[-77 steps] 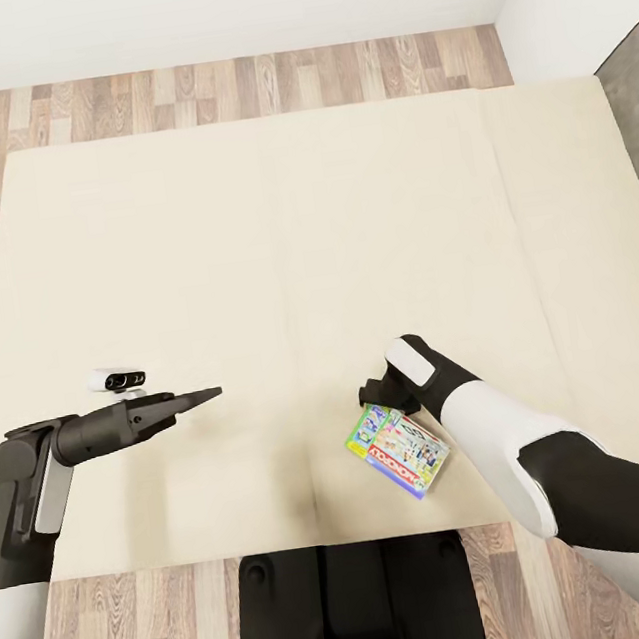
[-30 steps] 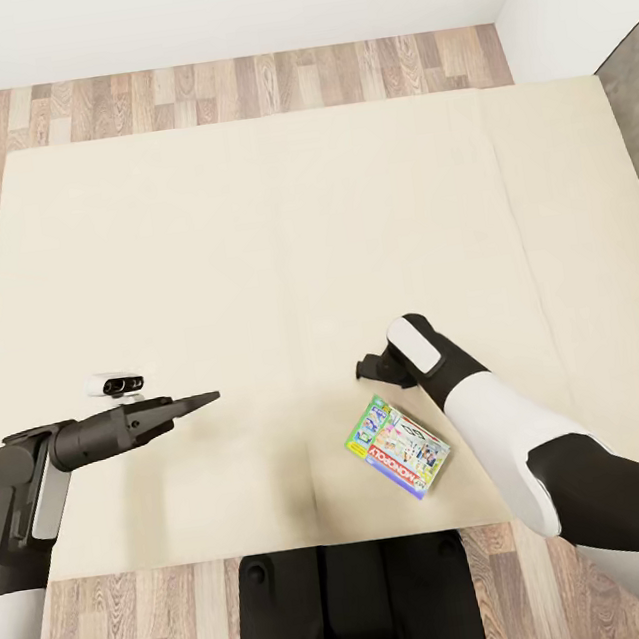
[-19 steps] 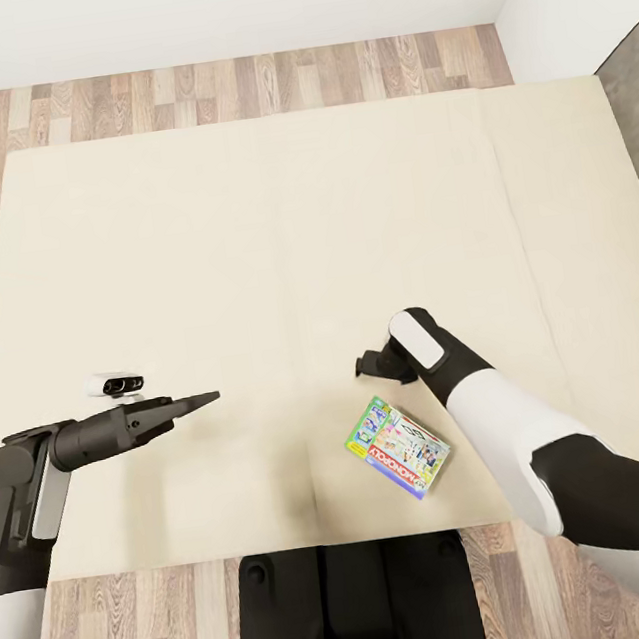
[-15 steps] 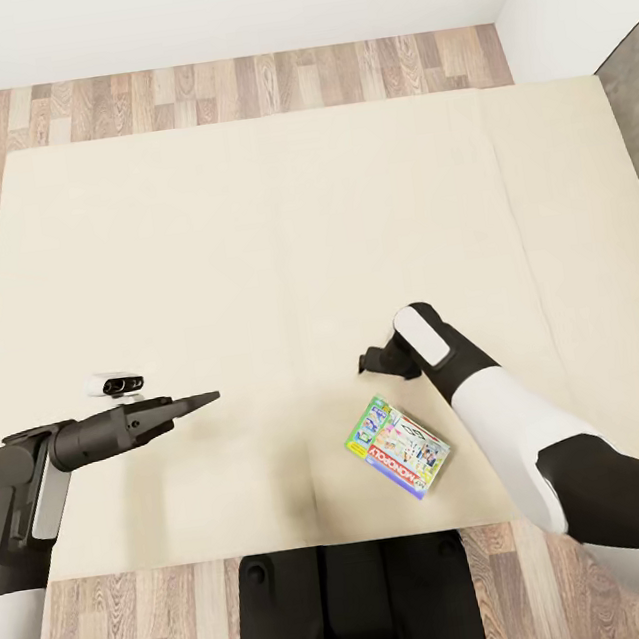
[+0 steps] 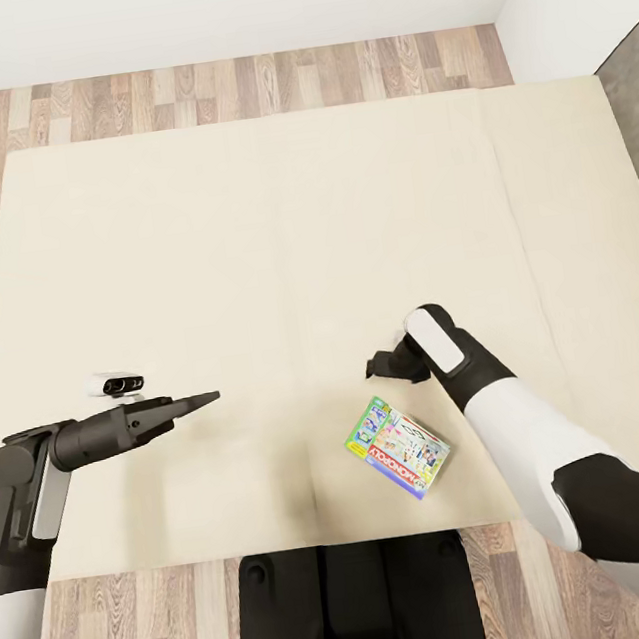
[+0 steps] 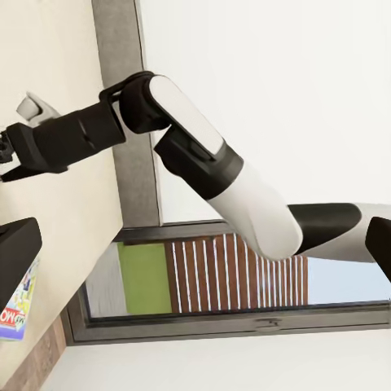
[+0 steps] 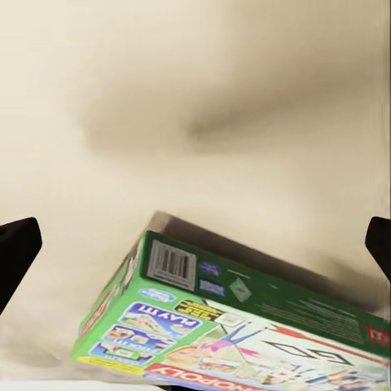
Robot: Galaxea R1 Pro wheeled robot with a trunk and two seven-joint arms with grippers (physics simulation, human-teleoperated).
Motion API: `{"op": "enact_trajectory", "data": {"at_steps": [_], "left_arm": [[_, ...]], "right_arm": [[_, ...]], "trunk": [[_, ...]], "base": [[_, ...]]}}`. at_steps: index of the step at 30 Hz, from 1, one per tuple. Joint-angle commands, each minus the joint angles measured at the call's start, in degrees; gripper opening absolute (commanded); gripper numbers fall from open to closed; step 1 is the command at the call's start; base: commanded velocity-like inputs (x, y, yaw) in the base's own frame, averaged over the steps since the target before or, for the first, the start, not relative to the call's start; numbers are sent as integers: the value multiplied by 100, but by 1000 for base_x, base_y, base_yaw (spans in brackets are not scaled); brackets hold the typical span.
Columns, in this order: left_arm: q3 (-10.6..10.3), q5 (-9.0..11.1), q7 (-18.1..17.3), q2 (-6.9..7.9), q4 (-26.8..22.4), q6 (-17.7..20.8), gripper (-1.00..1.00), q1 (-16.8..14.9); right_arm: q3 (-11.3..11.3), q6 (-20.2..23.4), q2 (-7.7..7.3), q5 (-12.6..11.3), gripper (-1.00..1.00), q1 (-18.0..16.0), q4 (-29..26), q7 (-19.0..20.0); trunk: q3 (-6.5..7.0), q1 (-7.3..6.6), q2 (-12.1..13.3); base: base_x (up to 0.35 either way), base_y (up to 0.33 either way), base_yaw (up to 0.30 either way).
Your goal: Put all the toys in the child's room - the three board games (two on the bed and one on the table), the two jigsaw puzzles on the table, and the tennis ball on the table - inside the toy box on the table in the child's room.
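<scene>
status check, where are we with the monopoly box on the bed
Right gripper open, empty, hovering just beyond Monopoly box. Box flat on bed, ungrasped. Left gripper idle, jaws unclear. Nothing blocking.

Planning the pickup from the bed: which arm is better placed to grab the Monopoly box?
The right. Its open right gripper hovers just beyond the Monopoly box on the bed, and the right wrist view looks straight at it. The left gripper sits farther off to the side, seemingly shut.

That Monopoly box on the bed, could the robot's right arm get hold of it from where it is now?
Probably yes. The right gripper hangs just beyond the Monopoly box with its fingers spread wide, and only bare bed lies between them. The box lies flat, so gripping an edge may be awkward.
</scene>
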Motion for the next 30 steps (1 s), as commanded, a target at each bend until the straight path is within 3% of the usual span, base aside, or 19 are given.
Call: {"op": "enact_trajectory", "data": {"at_steps": [1, 18, 30], "left_arm": [[-2, -4, -21, 3, -1, 61, 100, -2], [-4, -10, -21, 5, -1, 61, 100, -2], [2, -10, -21, 6, -1, 61, 100, -2]], "right_arm": [[16, 7, -24, -63, 100, 12, -21, -60], [24, 7, -390, -72, 100, 280, -83, -46], [78, 7, -574, -47, 100, 469, -89, 559]], "trunk": [[-6, 3, -9], [-6, 3, -9], [-6, 3, -9]], "base": [[0, 0, 0], [0, 0, 0], [0, 0, 0]]}}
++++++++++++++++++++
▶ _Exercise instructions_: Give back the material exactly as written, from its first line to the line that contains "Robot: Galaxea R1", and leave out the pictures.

▶ _Answer to this exercise_:
[-77 steps] 
[-30 steps] 
[-19 steps] 
[-15 steps] 
[+0 steps] 
[+0 steps] 
[+0 steps] 
Robot: Galaxea R1 Pro wheeled robot with a trunk and two seven-joint arms with grippers (physics simulation, human-teleoperated).

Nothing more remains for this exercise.